Beta cell function derived from routine clinical measures reports and predicts treatment response to immunotherapy in recent-onset type 1 diabetes.
Objective
Baricitinib preserves beta cell function in people with recently-diagnosed type 1 diabetes. We aimed to determine if simple routine clinical measures could be used to assess beta cell preservation and predict treatment response.

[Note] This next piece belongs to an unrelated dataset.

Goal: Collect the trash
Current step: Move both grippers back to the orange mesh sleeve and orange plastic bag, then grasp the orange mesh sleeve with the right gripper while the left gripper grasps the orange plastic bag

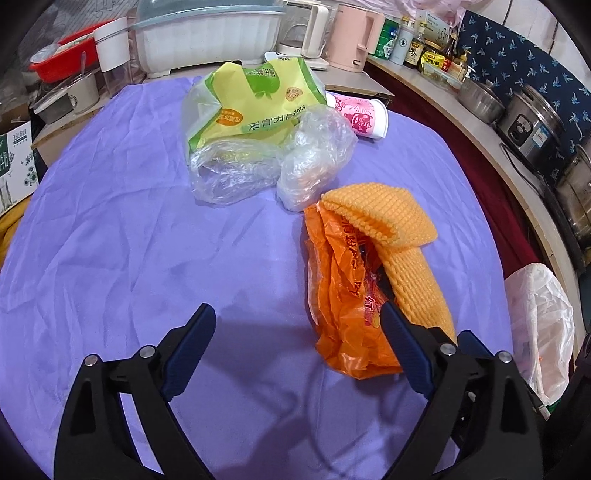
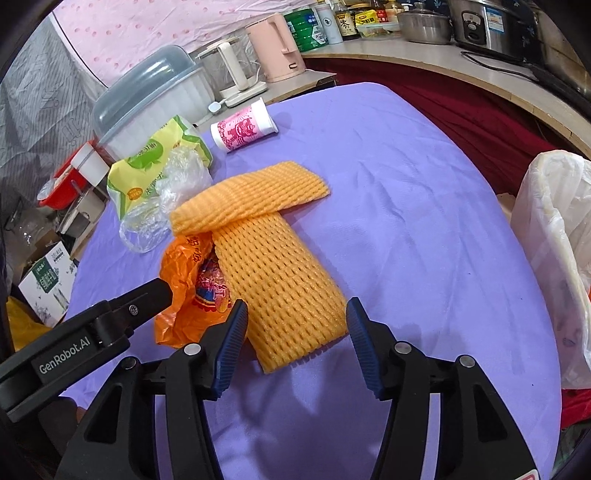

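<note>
Trash lies on a purple tablecloth. An orange foam fruit net lies folded, partly over a crumpled orange plastic bag. Behind them lie a yellow-green food bag, clear crumpled plastic and a pink paper cup on its side. My left gripper is open, its right finger beside the orange bag. My right gripper is open, its fingers either side of the foam net's near end. The left gripper also shows in the right wrist view.
A bin lined with a white plastic bag stands off the table's right edge. Behind the table stand a covered dish rack, kettles, bottles and metal pots. Boxes sit at the left.
</note>
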### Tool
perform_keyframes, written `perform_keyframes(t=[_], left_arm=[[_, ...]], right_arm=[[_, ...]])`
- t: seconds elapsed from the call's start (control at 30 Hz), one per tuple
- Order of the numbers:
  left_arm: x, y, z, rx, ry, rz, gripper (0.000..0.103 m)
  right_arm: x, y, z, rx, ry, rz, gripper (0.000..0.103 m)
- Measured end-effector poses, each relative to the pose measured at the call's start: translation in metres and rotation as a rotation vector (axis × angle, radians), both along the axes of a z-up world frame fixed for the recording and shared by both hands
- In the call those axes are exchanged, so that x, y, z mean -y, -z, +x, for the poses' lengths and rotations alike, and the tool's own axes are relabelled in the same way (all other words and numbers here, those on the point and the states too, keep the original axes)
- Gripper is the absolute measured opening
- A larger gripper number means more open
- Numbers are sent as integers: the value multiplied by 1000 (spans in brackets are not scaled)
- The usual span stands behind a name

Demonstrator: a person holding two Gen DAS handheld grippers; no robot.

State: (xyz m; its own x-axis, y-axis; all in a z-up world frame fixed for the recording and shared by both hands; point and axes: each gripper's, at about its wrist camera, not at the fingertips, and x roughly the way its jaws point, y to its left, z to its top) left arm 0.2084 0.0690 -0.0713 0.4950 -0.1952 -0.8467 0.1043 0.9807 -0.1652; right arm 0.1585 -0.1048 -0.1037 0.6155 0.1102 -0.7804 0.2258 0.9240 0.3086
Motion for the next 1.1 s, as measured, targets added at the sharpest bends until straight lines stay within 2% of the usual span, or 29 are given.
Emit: perform_keyframes(t=[0.07, 0.2, 0.43, 0.5, 0.57, 0.6, 0.67, 0.7, 0.73, 0.9, 1.1], left_arm=[[2, 5, 3, -13, 0, 5, 86], [8, 11, 7, -26, 4, 10, 86], [24, 19, 14, -36, 22, 33, 84], [29, 24, 16, -54, 35, 34, 70], [33, 25, 15, -50, 36, 50, 64], [34, 25, 14, -45, 42, 51, 53], [37, 24, 13, -47, 62, 51, 39], [38, 23, 12, -50, 70, 49, 26], [39, 22, 11, -53, 73, 47, 22], [37, 12, 2, -41, 82, 26, 17], [26, -11, -14, 6, 70, 16, 16]], right_arm=[[1, 2, 1, -4, 0, -3, 53], [3, 4, 2, -12, -5, -38, 39], [13, 6, -4, -10, -2, -33, 27], [14, 6, -5, -10, -4, -30, 23], [16, 5, -7, -10, -4, -25, 22], [17, 5, -8, -10, -5, -21, 21], [19, 4, -11, -9, -5, -18, 21], [20, 3, -14, -9, -5, -15, 21], [21, 3, -15, -8, -6, -12, 21], [22, -7, -25, 8, -9, -11, 20], [22, -31, -38, 59, -9, -24, 20]])
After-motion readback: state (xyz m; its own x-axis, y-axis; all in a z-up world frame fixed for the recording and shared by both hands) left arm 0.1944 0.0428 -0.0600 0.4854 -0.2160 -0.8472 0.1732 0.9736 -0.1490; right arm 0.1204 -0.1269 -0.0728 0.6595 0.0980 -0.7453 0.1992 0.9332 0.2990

Research Designs and Method
Measures of beta cell function derived from clinical and biochemical measures were calculated using data from the BANDIT randomised trial of baricitinib in recent-onset type 1 diabetes. Measures that reported and predicted treatment efficacy were determined using linear regression and receiver-operator characteristic analysis respectively. Therapeutic predictors were validated using data from trials of rituximab, abatacept and anti-thymocyte globulin.
Results
Quantitative response score (QRS), fasting C-peptide and model-estimated C-peptide (CPest) most reliably differentiated placebo- from baricitinib-treated participants at 24 and 48 weeks. Beta2 score, derived from fasting glucose, C-peptide, HbA1c and insulin dose at 12 weeks, was optimal for predicting QRS>0 following one year of treatment with baricitinib and the other immunotherapies (areas under receiver-operator curve 0.864 and 0.765 respectively). A 6.2% decrease in Beta2 score at week 12 predicted significant improvement in HbA1c (-0.6% or -6 mmol/mol) and insulin use (-0.26 units/kg/day) in combined data from the rituximab, abatacept and anti-thymocyte globulin trials.
Conclusions
QRS, fasting C-peptide and CPest could be used as more efficient, less burdensome primary outcome measures for future immunotherapy trials. The ability of Beta2 score to predict treatment responses could facilitate adaptive trial designs and help guide treatment decisions in the clinic.